A drinks tray at twilight — iridescent grey hammered martini and cocktail glasses with gold rim, set on a sideboard at dusk | G Decor

The Journal · Atelier

The Drinks Tray at Twilight

A small ceremony at the end of the day — building the drinks tray. On glassware, low light, and the cocktail hour at home.

Category Atelier · Date May 2026 · Read 7 min· Words by G Decor Editorial

There's an hour around six in the evening — slightly later in summer, much earlier in November — when the daylight stops doing the work. The room dims by half a stop, then another. The kitchen light is too bright for it. The overhead pendant is too cold. You turn on one small lamp on the sideboard, and the whole room rearranges itself around that one warm point.

That hour is the cocktail hour. Or it was, when it was named — somewhere between the wars, by people who'd decided that the move from day into evening deserved a small ceremony. It still does. And the small ceremony, when we observe it at home, has almost always come to centre on a tray.

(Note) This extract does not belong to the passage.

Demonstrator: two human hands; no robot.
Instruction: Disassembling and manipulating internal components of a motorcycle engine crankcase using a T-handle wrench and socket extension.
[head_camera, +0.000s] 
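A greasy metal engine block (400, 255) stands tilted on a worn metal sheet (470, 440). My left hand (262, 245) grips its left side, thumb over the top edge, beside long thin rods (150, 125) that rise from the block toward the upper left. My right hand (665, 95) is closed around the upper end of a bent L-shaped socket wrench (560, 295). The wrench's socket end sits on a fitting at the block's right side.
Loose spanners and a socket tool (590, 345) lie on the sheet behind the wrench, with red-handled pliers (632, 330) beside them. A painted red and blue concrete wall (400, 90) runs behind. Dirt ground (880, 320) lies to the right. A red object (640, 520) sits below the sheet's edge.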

This is a quiet piece about the drinks tray. Not how to mix a drink, which is its own subject and better-served elsewhere. But what to put on the tray, where it sits, and why the ritual of building one is — we'd argue — one of the most underrated pleasures of a furnished home.

Why a tray

A tray gives the drinks corner an edge. Without it, bottles drift into the rest of the surface — into the post tray, the keys, the books being read. With a tray, the gin is "in the tray," and the tray is in its place, and you don't end up rinsing a glass at half past ten because it was sat next to a houseplant.

The other thing a tray does, almost despite itself, is gather. It collects the small objects — the lemon-zester, the muddler, the soda — that otherwise live in three different drawers. Once everything you need is at hand on a single surface, mixing a drink stops feeling like a project and starts feeling like a pause.

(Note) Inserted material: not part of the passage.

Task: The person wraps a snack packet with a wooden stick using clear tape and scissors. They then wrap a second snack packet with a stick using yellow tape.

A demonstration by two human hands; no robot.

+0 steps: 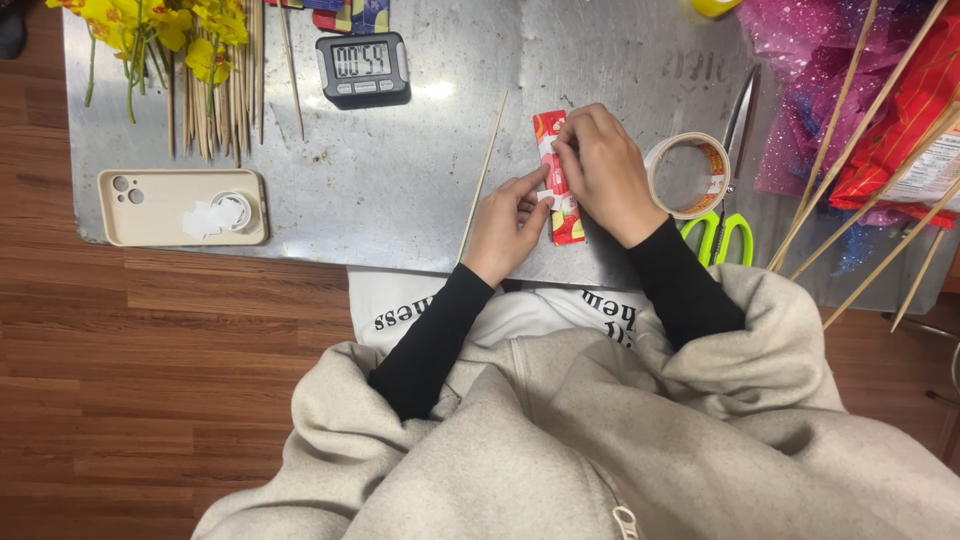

Most drinks trays in our homes live on a sideboard in the sitting room. A few live on a kitchen island, or on a console in a hallway, or — in flats with no obvious place — on the top of a chest of drawers in a corner of the bedroom. None of these is wrong. The tray finds its place.

What goes on it

The honest answer is: less than you'd think. A well-edited drinks tray has perhaps seven objects on it. More than that and it stops looking like a still life and starts looking like a hotel minibar.

Here's what we keep on ours, in the order we'd put them there if starting from nothing.

A decanter. Even for spirits you've not transferred — a decanter just standing in is fine — it gives the tray its vertical anchor. The eye needs something tall to rest on. A 1-litre crystal decanter holds either a bottle of gin or a bottle of whisky with room to spare. We use ours for whatever the season is asking for: gin in summer, brown spirits in winter, sherry between September and November.

Two glasses, sometimes four. Resist the urge to stack five different glass shapes on the tray. The look that works is repetition — four matching tumblers, or two coupes alongside two tumblers, in the same family. Cut crystal does most of the work; the way it picks up the lamp behind it is half the reason the tray looks good at all. Our Glassware collection covers the standard tumbler, the highball, the coupe; and our Cocktail Glasses sit beside our Wine Glasses if you want both in the same family. Pick the one shape you'll actually use, and buy four.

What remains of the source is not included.